Healthwrap Second Hand Smokers

Posted by Admin on February 16, 2007
According to new research out of the American Heart Association, exposure to secondhand smoke results in a disproportionate rise in markers that increase the risk of cardiovascular disease. Rather than relying on participants’ self-reporting of exposure to secondhand smoke, researchers measured the level of cotinine in the participants’ blood.

Cotinine is the major breakdown product of nicotine that indicates levels of nicotine intake. And it comes solely from tobacco smoke. The higher the cotinine levels, the higher the exposure to second hand smoke. The researchers found those with confirmed secondhand smoke exposure also had elevated levels of blood proteins called fibrinogen, homocysteine and C-reactive protein, all markers of cardiovascular disease.

 Many of those exposed to second hand smoke lived with a smoker, or were exposed at work. The researchers say the study shows that very low levels of exposure to secondhand smoke may be associated with appreciable increases in cardiovascular risk. The associations with fibrinogen and homocysteine observed in the study translate into an increase in a disease risk of at least 5 percent, and maybe as high as 30 percent.

 So get your loved ones to kick the habit…for your sake, if not theirs. If you lift stuff for a living, you may be working too hard! According to a new Ohio State University study, workers who lift for a living need to take longer or more frequent breaks than they now do to avoid back injury. The study also suggests that people who are new on the job need to take breaks even more often than experienced workers, and that the risk of injury is higher at the end of a work shift.

The researchers measured the amount of oxygen reaching the muscles in the lower back during lifting. The oxygen level indicated how hard the muscles were working, and whether they were becoming fatigued. Previous research has shown that muscle fatigue is linked to back injury. Despite the fact that the study participants were performing the same job at the same pace all day, their back muscles needed more oxygen as the day went on.

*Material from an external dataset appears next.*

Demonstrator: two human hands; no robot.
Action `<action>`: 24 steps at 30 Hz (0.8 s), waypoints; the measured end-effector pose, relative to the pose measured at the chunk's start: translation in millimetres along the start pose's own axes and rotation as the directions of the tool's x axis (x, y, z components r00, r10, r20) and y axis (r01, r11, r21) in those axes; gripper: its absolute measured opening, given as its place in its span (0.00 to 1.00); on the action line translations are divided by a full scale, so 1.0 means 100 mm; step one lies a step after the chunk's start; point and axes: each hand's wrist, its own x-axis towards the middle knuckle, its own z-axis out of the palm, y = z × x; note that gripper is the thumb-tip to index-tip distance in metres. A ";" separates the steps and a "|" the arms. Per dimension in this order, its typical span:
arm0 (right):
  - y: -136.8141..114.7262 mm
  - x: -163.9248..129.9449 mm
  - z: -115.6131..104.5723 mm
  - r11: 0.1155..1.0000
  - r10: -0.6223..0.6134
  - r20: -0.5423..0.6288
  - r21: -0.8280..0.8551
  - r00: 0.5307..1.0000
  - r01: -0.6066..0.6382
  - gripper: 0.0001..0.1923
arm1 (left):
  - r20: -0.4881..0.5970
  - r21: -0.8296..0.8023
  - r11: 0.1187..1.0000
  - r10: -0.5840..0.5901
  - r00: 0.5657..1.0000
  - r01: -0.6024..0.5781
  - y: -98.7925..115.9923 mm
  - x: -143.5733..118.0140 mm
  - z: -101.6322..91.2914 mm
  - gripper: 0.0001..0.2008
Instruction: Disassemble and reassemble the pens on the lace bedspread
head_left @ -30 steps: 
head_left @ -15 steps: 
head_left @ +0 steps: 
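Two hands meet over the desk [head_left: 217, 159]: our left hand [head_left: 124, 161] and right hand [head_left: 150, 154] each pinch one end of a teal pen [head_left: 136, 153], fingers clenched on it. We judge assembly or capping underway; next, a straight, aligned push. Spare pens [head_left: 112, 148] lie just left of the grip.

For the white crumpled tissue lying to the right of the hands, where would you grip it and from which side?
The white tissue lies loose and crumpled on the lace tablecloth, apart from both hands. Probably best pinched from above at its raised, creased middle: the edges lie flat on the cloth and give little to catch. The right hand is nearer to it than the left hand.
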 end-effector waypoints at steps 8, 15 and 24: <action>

Taking a half-hour lunch break helped their muscles recover from the morning's exertion, but once they started working again, their oxygen needs rose steeply and kept climbing throughout the afternoon. In other words, the muscles were becoming fatigued more quickly in the afternoon. The authors recommend more breaks in the afternoon. While employers might balk at the suggestion of more breaks, the authors say it will save them money.

A 2004 study by Harvard medical school and Massachusetts General Hospital found that back pain results in over 100 million lost work days per year. And a Duke University medical center study found that in 1998, total health care expenditures incurred by people with back pain in the United States reached $90.7 billion.